In [1]:
from time import time
from numba import jit, njit, prange, float32
import numpy as np
from joblib import Memory
from sklearn.cluster.k_means_ import _k_init
from sklearn.datasets import make_blobs
from sklearn.utils import check_random_state

In [2]:
m = Memory(location='/tmp/joblib')
make_blobs = m.cache(make_blobs)
_k_init = m.cache(_k_init)
n_clusters = 1000
rng = check_random_state(42)
kmeanspp_size = int(1e4)

data, true_labels = make_blobs(n_samples=int(1e5), centers=100,
                               n_features=100, cluster_std=30,
                               random_state=rng)
data = data.astype(np.float32)
data_squared_norms = np.sum(data[:kmeanspp_size] * data[:kmeanspp_size],
                            axis=1)
centroids = _k_init(data[:kmeanspp_size], n_clusters,
                    data_squared_norms, rng)

In [3]:
@njit('void(f4[:, ::1], f4[:, ::1], f4[:, ::1], u4[::1])',
      locals={'best_dist': float32, 'dist': float32},
      fastmath=True,
#       parallel=True,
)
def kmeans_kernel(data, centroids, centroids_sum, centroids_pop):
    n_samples, n_features = data.shape
    n_centroids = centroids.shape[0]
    for i in range(n_samples):
        best_dist = 1e7
        best_j = 0
        for j in range(n_centroids):
            dist = 0.
            for k in range(n_features):
                dist += (data[i, k] - centroids[j, k]) ** 2
            if dist < best_dist:
                best_dist = dist
                best_j = j
        for k in range(data.shape[1]):
            centroids_sum[best_j, k] += data[i, k]
        centroids_pop[best_j] += 1

In [4]:
data_chunk = data[:1000]
centroids_sum = np.zeros_like(centroids)
centroids_pop = np.zeros(centroids.shape[0], dtype=np.uint32)

In [5]:
%%timeit
kmeans_kernel(data_chunk, centroids, centroids_sum, centroids_pop)

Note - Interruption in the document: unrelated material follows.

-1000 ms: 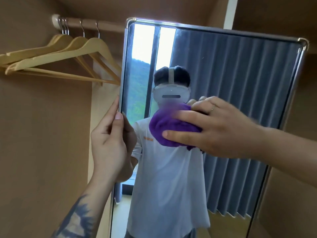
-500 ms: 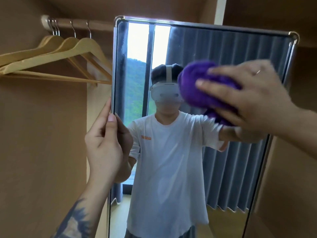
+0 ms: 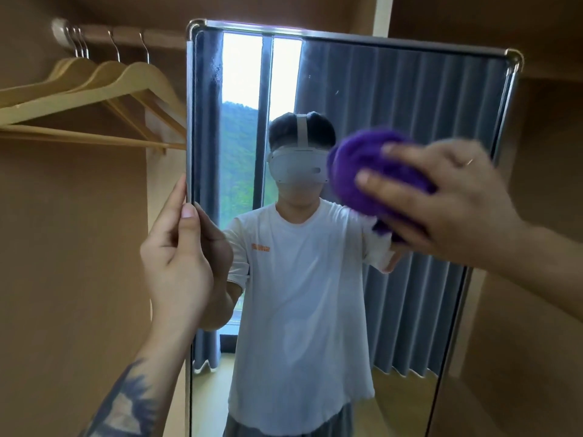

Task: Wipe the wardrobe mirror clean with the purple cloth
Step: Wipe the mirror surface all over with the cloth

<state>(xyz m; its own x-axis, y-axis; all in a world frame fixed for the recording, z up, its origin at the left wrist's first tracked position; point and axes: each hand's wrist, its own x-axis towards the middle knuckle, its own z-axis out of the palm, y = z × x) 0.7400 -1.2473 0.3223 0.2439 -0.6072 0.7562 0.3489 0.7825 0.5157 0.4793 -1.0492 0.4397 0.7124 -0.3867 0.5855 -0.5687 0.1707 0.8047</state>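
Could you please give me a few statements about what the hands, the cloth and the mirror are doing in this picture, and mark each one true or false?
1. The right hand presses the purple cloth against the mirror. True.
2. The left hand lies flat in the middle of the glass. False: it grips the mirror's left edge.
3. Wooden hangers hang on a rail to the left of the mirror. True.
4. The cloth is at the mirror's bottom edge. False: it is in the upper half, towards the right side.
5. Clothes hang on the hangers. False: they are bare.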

13.3 ms ± 1.94 ms per loop (mean ± std. dev. of 7 runs, 100 loops each)


The most arithmetic intensive part is the nested for loop that computes the distance between one sample and one centroid. Each iteration of that loop has 3 floating point operations:

- one difference
- one multiplication (with self to compute a square)
- one addition (accumulation in the dist variable)

In [6]:
n_flop = 3 
n_samples, n_features = data_chunk.shape
n_centroids = centroids.shape[0]
duration = 0.013  # measured by timeit

gflop = (n_samples * n_centroids * n_features * 3) / 1e9
print(f"{gflop / duration:0.3} GFLOP/s")

25.0 GFLOP/s


~ 23 GFLOP/s on a single thread is very good. On this CPU (skylake), I think this is rather close to peak performance.

However the same experiment with n_features=2 to n_features=30 gives much lower results from 2 to 5 GFLOPS. Note that we did not count the book-keeping of `best_dist` though and it starts to be relatively important for low values of `n_features`.

In [7]:
# kmeans_kernel.inspect_types(pretty=True)

In [8]:
len(kmeans_kernel.inspect_asm())

1

If everything went well, the generated assembly should include lines with `vfmadd231ps` on `ymm` 256-bit avx registries meaning that one such instruction can pack 8 x (one multiplication and one addition) on float32 values (each `ymm` registry can pack 8 float32 values).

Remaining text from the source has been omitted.